Your objective: Each line below with the string "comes" should be copied.

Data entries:
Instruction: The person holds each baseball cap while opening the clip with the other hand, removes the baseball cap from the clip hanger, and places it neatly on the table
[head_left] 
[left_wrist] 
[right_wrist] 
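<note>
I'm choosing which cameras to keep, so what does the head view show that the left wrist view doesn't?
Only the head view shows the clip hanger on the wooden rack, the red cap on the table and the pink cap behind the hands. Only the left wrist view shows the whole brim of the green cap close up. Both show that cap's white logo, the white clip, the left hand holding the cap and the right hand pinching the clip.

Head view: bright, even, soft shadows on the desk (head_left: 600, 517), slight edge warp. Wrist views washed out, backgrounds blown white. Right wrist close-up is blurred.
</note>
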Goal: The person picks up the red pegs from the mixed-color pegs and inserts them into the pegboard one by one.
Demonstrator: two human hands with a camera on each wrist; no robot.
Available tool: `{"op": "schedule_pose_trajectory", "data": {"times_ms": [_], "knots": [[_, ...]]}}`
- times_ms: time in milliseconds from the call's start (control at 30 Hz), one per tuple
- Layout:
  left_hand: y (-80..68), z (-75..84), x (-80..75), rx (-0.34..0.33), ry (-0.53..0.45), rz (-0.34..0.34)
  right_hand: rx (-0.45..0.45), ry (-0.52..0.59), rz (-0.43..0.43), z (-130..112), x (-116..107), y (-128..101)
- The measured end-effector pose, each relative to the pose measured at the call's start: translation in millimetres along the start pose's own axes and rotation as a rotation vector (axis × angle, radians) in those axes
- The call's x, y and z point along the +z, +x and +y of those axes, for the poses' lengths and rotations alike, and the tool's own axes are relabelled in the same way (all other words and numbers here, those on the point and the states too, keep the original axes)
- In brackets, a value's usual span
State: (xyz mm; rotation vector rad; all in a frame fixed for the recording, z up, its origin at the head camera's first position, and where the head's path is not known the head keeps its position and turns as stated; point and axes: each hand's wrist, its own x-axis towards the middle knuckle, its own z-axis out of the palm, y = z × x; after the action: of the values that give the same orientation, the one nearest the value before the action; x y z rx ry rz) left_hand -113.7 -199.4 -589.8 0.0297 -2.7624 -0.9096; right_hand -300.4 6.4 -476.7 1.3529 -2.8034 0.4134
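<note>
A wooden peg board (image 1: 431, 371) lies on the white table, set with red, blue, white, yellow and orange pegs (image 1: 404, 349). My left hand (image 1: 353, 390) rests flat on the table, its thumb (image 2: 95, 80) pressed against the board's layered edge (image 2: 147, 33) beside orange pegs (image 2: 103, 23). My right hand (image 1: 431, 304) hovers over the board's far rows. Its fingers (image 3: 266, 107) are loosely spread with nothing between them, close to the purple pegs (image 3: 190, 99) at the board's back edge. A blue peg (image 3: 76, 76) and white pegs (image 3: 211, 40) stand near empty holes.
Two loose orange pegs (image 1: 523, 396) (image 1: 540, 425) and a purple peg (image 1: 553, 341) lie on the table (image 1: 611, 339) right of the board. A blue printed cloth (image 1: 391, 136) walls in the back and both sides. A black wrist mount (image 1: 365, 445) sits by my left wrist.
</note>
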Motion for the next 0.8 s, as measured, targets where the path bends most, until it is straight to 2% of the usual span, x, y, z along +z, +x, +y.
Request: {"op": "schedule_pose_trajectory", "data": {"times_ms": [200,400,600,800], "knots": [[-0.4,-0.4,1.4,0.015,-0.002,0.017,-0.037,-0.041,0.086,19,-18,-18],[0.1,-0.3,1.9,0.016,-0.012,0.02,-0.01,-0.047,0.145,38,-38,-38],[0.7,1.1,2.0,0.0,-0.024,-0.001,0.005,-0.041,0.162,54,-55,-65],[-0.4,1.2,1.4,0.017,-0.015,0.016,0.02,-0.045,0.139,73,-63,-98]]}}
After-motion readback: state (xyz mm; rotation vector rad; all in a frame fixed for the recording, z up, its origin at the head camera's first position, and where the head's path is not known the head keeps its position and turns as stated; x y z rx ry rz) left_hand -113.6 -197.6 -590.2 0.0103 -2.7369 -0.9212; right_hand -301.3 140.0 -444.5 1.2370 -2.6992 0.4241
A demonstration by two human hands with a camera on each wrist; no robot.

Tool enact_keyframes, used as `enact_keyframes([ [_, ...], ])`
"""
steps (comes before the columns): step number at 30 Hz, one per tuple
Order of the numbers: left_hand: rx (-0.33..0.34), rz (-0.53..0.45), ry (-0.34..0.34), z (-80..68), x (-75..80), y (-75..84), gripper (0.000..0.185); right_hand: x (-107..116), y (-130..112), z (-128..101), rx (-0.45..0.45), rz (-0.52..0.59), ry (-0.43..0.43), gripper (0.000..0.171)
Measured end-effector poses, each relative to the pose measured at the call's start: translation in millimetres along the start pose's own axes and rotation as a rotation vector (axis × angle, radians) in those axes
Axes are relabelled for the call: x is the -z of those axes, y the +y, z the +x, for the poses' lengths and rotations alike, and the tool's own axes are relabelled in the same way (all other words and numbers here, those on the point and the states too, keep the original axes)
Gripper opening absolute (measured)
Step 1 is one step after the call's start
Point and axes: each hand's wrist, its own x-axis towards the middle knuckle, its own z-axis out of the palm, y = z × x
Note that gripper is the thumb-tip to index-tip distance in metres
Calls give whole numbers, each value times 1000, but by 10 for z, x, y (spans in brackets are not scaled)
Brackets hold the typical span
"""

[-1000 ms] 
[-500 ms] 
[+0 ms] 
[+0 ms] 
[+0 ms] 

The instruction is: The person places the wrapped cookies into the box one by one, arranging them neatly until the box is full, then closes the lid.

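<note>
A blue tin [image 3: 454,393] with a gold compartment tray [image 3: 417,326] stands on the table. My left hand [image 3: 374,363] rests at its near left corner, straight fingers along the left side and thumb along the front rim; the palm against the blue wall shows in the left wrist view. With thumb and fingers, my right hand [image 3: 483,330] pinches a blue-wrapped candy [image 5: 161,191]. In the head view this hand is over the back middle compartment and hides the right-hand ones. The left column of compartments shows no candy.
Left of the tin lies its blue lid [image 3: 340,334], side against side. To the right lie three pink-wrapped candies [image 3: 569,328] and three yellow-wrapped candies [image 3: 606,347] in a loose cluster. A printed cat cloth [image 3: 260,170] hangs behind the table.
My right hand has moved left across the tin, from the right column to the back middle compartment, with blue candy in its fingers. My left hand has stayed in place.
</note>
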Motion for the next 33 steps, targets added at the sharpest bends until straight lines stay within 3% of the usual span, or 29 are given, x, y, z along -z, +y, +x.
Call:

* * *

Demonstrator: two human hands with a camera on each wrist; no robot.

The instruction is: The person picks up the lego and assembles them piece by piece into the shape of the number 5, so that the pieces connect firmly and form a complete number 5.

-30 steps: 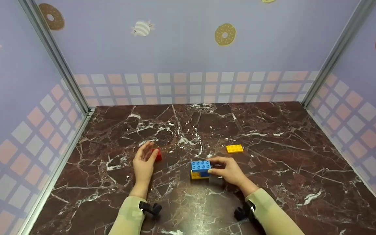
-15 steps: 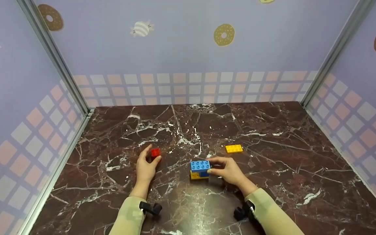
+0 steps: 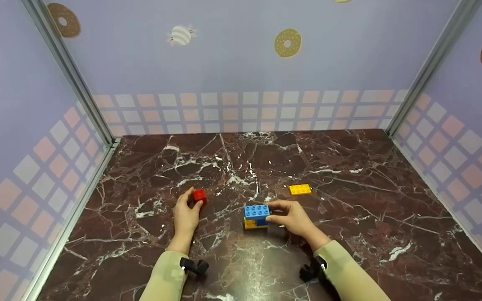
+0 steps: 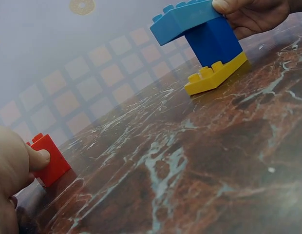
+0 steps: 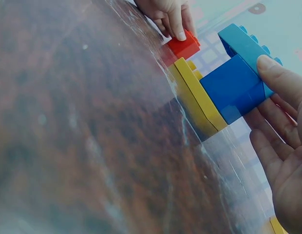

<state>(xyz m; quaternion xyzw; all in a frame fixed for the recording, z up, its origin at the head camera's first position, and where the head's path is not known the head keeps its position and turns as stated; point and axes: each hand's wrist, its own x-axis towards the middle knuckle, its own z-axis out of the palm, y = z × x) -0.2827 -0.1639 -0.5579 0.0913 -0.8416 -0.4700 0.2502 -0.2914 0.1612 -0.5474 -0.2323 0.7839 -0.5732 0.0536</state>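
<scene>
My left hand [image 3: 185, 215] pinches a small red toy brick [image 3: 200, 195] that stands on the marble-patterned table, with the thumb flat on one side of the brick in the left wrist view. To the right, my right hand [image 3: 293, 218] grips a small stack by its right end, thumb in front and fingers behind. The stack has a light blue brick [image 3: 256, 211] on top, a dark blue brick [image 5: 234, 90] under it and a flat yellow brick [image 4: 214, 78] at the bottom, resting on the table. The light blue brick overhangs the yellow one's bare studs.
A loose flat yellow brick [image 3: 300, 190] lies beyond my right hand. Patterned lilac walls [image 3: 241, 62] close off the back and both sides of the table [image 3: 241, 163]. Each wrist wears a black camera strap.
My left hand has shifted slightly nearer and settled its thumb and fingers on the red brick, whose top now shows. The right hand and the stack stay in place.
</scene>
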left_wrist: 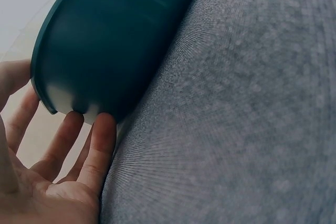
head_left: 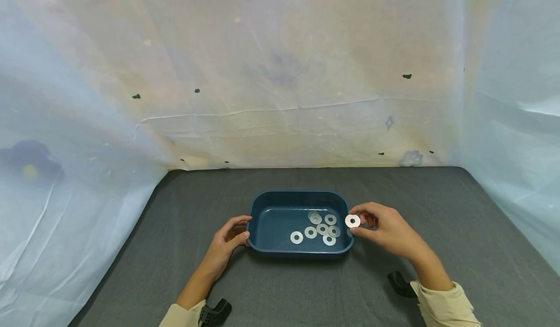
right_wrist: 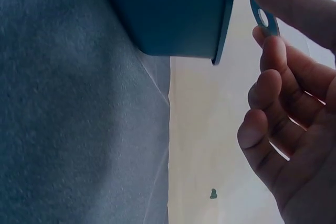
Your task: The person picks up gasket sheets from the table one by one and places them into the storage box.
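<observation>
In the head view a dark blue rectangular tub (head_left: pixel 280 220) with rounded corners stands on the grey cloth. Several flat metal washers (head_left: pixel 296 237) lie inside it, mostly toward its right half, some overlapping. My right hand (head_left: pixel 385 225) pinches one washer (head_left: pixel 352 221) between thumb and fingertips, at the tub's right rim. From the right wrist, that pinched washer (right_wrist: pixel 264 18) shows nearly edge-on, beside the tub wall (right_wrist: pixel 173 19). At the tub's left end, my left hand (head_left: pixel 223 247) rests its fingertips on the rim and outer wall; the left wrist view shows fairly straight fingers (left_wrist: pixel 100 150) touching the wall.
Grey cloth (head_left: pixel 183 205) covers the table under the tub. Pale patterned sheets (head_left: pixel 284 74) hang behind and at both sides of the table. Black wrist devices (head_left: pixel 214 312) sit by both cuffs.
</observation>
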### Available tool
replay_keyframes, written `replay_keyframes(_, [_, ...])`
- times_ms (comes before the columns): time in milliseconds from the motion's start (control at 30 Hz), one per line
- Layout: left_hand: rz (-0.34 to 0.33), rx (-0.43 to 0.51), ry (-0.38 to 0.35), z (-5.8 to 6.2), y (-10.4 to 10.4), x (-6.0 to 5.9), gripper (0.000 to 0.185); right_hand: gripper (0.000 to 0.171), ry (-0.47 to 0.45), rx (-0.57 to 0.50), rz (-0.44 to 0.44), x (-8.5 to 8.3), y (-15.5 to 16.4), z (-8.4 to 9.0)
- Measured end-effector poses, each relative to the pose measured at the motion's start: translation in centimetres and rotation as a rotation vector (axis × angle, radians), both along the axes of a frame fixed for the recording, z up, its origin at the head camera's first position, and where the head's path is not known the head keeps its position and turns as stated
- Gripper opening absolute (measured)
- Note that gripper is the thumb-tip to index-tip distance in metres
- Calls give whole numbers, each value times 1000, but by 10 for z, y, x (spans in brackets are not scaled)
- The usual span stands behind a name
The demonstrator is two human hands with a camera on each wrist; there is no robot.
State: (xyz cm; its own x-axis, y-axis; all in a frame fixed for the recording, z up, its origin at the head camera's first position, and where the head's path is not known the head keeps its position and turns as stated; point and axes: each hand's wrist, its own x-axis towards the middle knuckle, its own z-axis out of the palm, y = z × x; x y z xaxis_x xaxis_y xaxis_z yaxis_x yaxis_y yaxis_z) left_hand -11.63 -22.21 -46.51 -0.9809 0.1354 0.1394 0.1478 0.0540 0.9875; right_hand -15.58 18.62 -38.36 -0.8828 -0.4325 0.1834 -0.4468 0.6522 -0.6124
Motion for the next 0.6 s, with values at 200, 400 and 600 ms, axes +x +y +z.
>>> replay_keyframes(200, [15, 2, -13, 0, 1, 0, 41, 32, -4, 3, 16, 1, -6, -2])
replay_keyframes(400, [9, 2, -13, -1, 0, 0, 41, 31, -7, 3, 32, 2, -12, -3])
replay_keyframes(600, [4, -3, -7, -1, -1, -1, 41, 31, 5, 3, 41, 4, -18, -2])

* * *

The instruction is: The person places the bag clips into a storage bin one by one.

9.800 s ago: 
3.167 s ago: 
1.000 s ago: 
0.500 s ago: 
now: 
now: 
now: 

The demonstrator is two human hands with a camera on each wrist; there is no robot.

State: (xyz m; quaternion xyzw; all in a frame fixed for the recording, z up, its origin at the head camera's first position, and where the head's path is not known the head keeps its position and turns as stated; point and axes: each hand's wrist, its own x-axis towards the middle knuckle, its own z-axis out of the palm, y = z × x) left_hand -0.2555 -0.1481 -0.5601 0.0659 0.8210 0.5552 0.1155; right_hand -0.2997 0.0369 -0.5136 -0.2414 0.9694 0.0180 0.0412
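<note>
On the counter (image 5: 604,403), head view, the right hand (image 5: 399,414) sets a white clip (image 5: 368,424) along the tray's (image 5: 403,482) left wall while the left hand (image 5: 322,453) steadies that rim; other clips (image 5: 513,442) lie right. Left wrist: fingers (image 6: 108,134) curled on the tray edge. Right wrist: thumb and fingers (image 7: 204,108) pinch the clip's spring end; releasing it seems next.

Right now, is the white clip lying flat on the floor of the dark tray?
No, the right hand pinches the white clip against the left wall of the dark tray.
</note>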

Exercise answer:
steps (comes before the columns): step number at 30 Hz, one per tuple
- times_ms (comes before the columns): time in milliseconds from the motion's start (control at 30 Hz), one per line

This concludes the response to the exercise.